Interleukin 5 induces Sμ-Sγ1 DNA rearrangement in B cells activated with dextran-anti-IgD antibodies and interleukin 4: A three component model for Ig class switching

Abstract

The cellular signals required for induction of immunoglobulin (Ig) class switching are only partially understood. Two processes that are considered to be necessary for such induction are DNA synthesis and germline constant heavy (CH) gene transcription. We now show that an additional signal, as mediated by interleukin 5 (IL-5), is also required. To induce proliferation of resting B cells, but not Ig secretion, we utilized anti-IgD antibodies conjugated to dextran (αδ-dex). The addition of IL-4, a well-established switch factor for the IgG1 subclass, to αδ-dex-activated cell cultures failed to induce IgG1 secretion or mIgG1+ cells unless IL-5 was also present. While IL-4 stimulated an increase in germline γ1 RNA in αδ-dex-activated cells, this effect could neither be induced nor enhanced by IL-5. By contrast, IL-5 strongly enhanced steady-state levels of productive γ1 RNA induced by αδ-dex and IL-4, suggesting that IL-5 stimulated IgG1 switch rearrangement.
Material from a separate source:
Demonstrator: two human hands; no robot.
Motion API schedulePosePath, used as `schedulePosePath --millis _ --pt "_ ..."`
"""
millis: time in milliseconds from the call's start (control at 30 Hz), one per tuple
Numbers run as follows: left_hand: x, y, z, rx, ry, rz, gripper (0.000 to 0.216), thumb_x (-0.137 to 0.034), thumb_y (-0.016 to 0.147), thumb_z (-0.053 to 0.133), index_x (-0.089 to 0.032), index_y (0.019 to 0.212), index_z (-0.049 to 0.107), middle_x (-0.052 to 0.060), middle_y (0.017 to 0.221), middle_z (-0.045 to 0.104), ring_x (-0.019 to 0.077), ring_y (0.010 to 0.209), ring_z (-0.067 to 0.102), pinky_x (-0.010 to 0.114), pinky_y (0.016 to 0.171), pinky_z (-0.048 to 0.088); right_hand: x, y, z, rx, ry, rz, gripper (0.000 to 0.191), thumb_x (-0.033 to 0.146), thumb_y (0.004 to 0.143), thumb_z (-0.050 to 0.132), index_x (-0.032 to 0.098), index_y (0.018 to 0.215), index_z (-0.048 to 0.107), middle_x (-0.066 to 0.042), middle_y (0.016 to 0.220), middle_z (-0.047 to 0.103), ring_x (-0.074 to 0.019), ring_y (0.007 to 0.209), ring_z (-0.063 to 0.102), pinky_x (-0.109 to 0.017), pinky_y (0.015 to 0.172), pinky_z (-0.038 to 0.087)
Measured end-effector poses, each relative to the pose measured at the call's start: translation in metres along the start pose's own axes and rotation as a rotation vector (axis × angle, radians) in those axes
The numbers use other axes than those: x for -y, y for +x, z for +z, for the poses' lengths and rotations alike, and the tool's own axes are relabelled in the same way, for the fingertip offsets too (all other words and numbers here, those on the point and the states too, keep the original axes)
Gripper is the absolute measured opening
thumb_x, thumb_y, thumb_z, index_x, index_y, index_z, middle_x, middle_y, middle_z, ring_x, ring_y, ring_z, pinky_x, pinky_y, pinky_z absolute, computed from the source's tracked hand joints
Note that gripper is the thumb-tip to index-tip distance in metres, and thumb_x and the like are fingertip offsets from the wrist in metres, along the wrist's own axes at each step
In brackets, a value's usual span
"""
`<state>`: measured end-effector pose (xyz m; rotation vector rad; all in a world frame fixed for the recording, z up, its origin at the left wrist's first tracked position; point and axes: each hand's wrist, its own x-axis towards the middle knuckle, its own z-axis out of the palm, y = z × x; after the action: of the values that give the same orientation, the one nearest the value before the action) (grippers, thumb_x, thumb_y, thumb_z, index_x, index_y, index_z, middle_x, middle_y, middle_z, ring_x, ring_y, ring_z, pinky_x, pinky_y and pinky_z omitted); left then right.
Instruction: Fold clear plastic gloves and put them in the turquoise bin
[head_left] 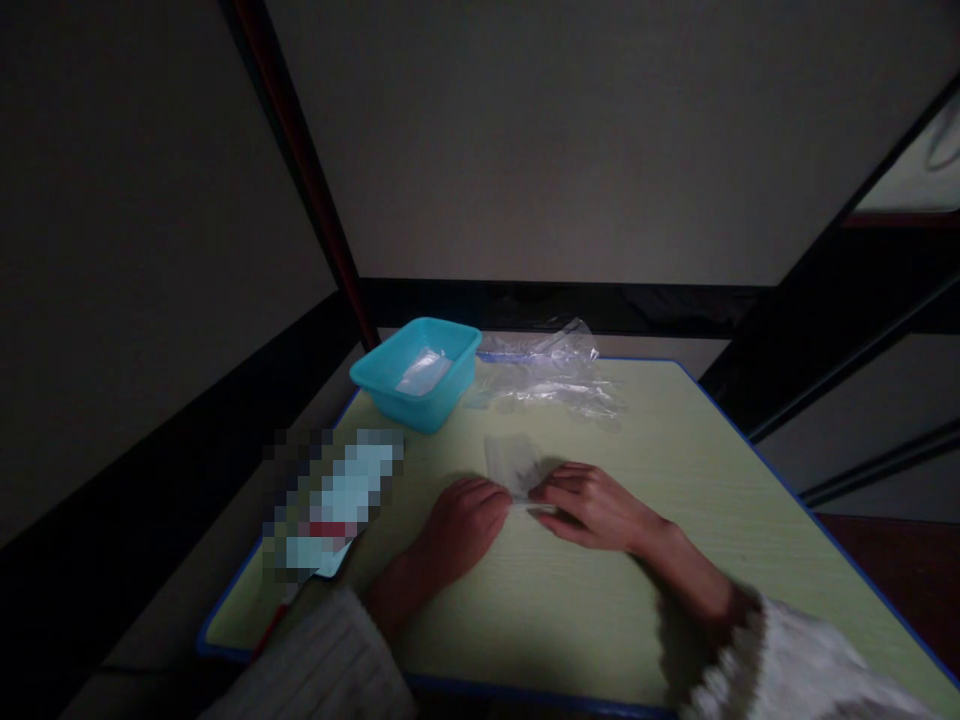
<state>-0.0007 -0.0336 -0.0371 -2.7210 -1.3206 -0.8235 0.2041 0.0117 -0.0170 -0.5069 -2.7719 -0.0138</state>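
Note:
A small clear plastic bag [511, 462] lies on the table in front of me, its near edge between my two hands. My left hand [466, 525] is closed at the left end of that edge, with the fingertips bent down onto it. From the right, my right hand [596, 508] pinches the same edge, fingers and thumb drawn together. The fingers partly cover the bag's lower right side. The near edge looks like a thin, straight pale strip.
Beyond the hands, crumpled clear plastic [551, 375] spreads near the table's far edge. A turquoise basin [405, 400] with a whitish plastic packet [426, 370] inside stands at the far left. A pixelated phone-like item [349, 490] lies left on the pale, blue-edged table [675, 450].

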Motion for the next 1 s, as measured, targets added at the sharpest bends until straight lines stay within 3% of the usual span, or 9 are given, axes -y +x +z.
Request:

To test this possibility we measured switch (S)μ-Sγ1 DNA recombination events using a newly developed assay, digestion circularization polymerase chain reaction (DC-PCR). We demonstrated that IL-5 was necessary for induction of Sμ-Sγ1 DNA rearrangement in αδ-dex plus IL-4-activated cells but that it had little effect on rearrangement in the absence of IL-4. Our data strongly suggest, therefore, a three-component model for induction of Ig class switching. This model includes germline CH gene transcription, DNA synthesis, and a third component that is necessary for recombination.